§ **Your task**
Only the lines from the beginning of the data through the one with "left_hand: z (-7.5" belong in the answer, each retyped exactly, with pictures left out.
# # # # #
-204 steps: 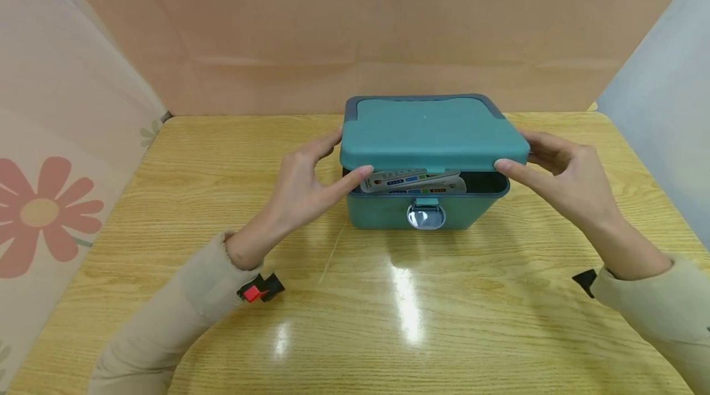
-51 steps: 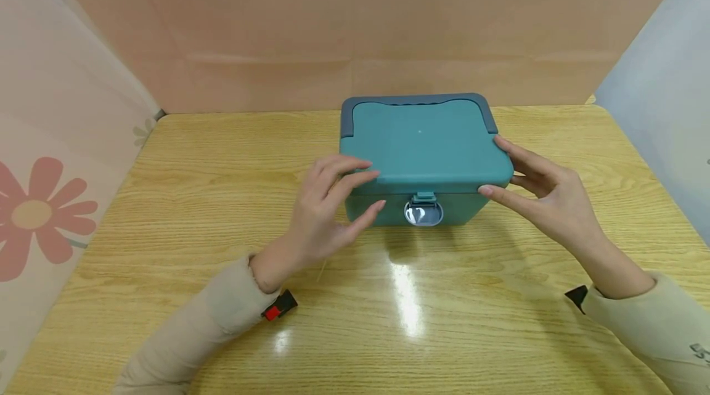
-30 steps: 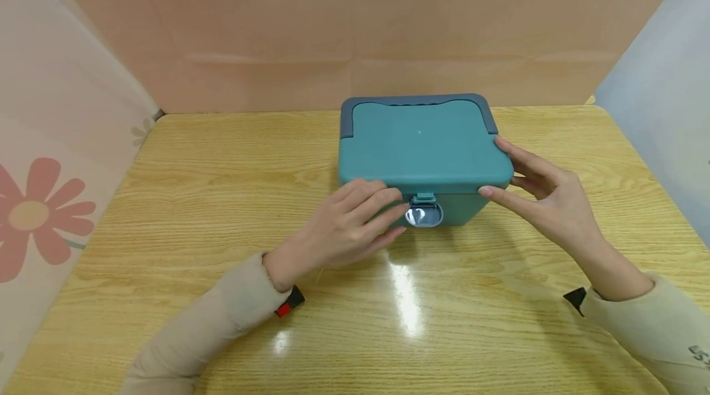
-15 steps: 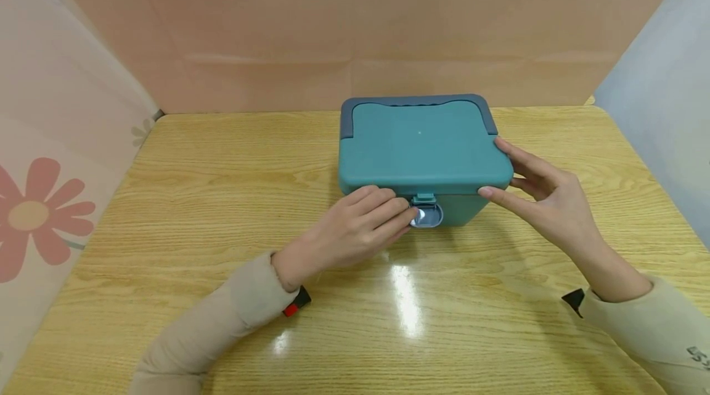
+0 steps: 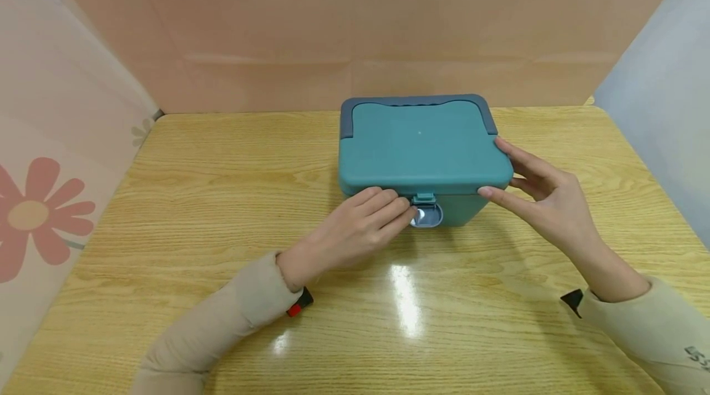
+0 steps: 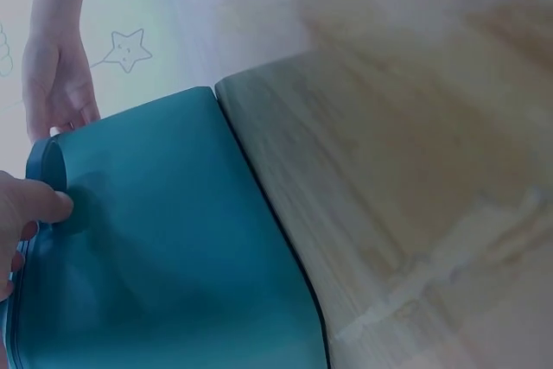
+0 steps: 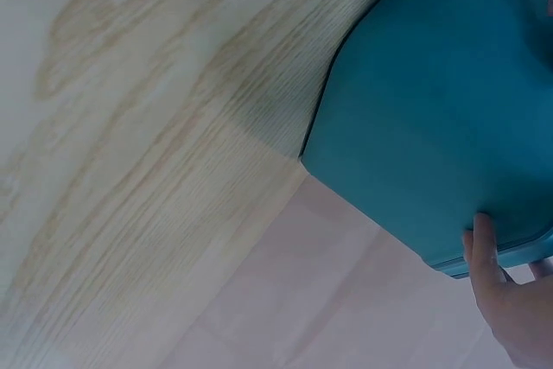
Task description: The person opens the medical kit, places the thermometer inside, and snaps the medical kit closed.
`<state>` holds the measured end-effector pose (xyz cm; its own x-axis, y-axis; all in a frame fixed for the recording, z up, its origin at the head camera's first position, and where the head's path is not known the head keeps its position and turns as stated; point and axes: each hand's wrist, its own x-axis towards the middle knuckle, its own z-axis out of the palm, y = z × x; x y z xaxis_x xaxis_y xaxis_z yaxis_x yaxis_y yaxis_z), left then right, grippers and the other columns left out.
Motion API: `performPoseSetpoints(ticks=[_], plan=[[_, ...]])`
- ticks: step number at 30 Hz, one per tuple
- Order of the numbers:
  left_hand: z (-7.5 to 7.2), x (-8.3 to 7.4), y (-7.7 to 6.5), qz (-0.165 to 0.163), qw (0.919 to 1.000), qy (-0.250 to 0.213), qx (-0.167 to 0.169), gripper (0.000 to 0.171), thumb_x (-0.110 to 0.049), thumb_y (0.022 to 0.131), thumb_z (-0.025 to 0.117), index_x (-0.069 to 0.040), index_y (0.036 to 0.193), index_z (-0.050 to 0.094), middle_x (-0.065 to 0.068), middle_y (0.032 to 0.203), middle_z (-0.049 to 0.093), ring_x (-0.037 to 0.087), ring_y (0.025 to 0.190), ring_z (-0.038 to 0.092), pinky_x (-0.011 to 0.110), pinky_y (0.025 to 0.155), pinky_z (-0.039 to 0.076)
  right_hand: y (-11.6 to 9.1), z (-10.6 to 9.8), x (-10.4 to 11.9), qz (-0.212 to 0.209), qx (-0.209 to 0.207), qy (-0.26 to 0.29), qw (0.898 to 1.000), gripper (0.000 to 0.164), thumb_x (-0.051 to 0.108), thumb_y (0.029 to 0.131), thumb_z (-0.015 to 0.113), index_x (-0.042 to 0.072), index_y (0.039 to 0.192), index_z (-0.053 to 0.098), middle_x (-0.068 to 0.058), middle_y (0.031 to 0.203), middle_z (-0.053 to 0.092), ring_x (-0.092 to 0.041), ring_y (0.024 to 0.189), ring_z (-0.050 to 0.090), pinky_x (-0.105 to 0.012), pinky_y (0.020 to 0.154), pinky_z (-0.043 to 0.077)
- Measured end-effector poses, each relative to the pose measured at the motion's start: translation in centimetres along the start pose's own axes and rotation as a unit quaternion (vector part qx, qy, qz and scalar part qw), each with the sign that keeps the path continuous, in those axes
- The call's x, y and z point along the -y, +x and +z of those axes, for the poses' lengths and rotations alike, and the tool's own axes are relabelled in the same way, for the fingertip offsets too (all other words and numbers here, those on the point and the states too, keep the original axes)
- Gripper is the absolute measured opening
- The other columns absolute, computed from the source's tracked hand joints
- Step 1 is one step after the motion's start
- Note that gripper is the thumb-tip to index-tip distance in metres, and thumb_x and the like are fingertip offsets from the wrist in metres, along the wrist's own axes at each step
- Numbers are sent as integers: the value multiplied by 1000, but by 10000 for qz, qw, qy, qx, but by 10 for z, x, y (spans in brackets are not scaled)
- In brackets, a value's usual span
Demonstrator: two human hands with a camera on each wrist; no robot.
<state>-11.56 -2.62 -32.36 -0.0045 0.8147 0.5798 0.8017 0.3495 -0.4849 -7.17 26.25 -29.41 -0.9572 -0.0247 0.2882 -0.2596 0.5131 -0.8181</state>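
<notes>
A teal storage box (image 5: pixel 421 142) with a grey-blue carry handle (image 5: pixel 413 100) stands on the table, its lid lowered onto the body. From the front hangs an oval latch (image 5: pixel 429 216), swung out below its hinge. My left hand (image 5: pixel 357 225) has its fingers bent along the front under the lid's rim, with a fingertip on the latch's left edge. In the left wrist view a digit touches the latch (image 6: pixel 54 164). My right hand (image 5: pixel 546 195) grips the right front corner, thumb in front and fingers along the side. The box's contents are hidden.
The wooden table (image 5: pixel 222 167) extends around the box. A brown-pink backdrop (image 5: pixel 249 25) rises behind it. A flower-printed sheet (image 5: pixel 33 136) hangs on the left and a pale panel (image 5: pixel 660 105) on the right.
The lid, ajar earlier with printed white items showing, has come down flat. My left hand left the lid's left side and moved right to the latch. My right hand stayed at the right corner.
</notes>
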Motion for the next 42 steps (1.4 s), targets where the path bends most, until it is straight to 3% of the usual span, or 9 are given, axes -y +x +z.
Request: performPoseSetpoints(ticks=[10,23,28,37,42], plan=[[2,-2,1,-21,9999,-38,-102,18,-9,98,53,-8,108,68,2,104,64,16,93,55,25,83,43,0,0,0,34,14,71,10000,68,-6,81,71,15,142,48,1,144,49,2,118,54,-10,89,46],[-1,-4,1,-154,9985,-504,-138,20,-7,96,56,-8,109,70,2,106,67,17,97,58,25,88,46,-1,0,-1,-49,13,194,9998,68,-8,81,69,12,142,47,0,144,49,1,118,55,-12,90,46],[-3,-5,3,-356,9964,-739,-204,20,-8,95,57,-7,110,70,4,106,67,17,97,59,25,90,46,-1,1,-1,-26,26,160,9999,68,-7,82,70,13,142,47,0,145,49,1,118,54,-11,90,46],[0,-8,5,-949,9861,-1197,-662,21,-13,91,65,-5,111,69,3,100,68,17,91,62,24,80,49,0,1,-2,-50,8,214,9998,68,-8,81,70,12,142,48,0,144,50,0,118,54,-11,90,46],[0,-10,7,-1200,9818,-1274,-743,26,-16,90,68,-4,113,68,3,99,69,16,88,62,22,80,49,-1,1,-2,-59,-9,361,9993,68,-10,80,69,11,141,48,1,143,51,-1,118,55,-12,90,46]])
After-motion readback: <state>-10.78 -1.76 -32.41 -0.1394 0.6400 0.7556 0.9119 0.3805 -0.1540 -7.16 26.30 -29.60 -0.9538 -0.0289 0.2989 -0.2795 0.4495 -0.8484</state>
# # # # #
§ **Answer box**
-204 steps: 
-51 steps: 
-30 steps: 
-15 steps: 
+0 steps: 
+0 steps: 
+0 steps: 
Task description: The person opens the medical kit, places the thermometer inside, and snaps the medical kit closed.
`<state>` holds the measured end-effector pose (xyz cm; its own x-axis, y-axis; all in a frame fixed for the recording, z up, its origin at the head camera's first position, and where the head's path is not known the head keeps its position and turns as stated; point and axes: each hand's wrist, its own x-axis towards the middle knuckle, its own z-axis out of the palm, y = z × x; x y z xaxis_x xaxis_y xaxis_z yaxis_x yaxis_y yaxis_z), left then right, grippers and the other columns left out.
Motion API: `performPoseSetpoints(ticks=[_], plan=[[_, ...]])`
- ticks: step number at 30 Hz, one per tuple
- Order of the numbers:
  left_hand: z (-7.5 to 7.2), x (-8.3 to 7.4), y (-7.7 to 6.5), qz (-0.165 to 0.163), qw (0.919 to 1.000), qy (-0.250 to 0.213), qx (-0.167 to 0.169), gripper (0.000 to 0.171), thumb_x (-0.110 to 0.049), thumb_y (0.022 to 0.131), thumb_z (-0.025 to 0.117), index_x (-0.069 to 0.040), index_y (0.036 to 0.193), index_z (-0.050 to 0.094), middle_x (-0.065 to 0.068), middle_y (0.032 to 0.203), middle_z (-0.049 to 0.093), ring_x (-0.037 to 0.087), ring_y (0.025 to 0.190), ring_z (-0.038 to 0.092), pinky_x (-0.011 to 0.110), pinky_y (0.025 to 0.155), pinky_z (-0.039 to 0.076)

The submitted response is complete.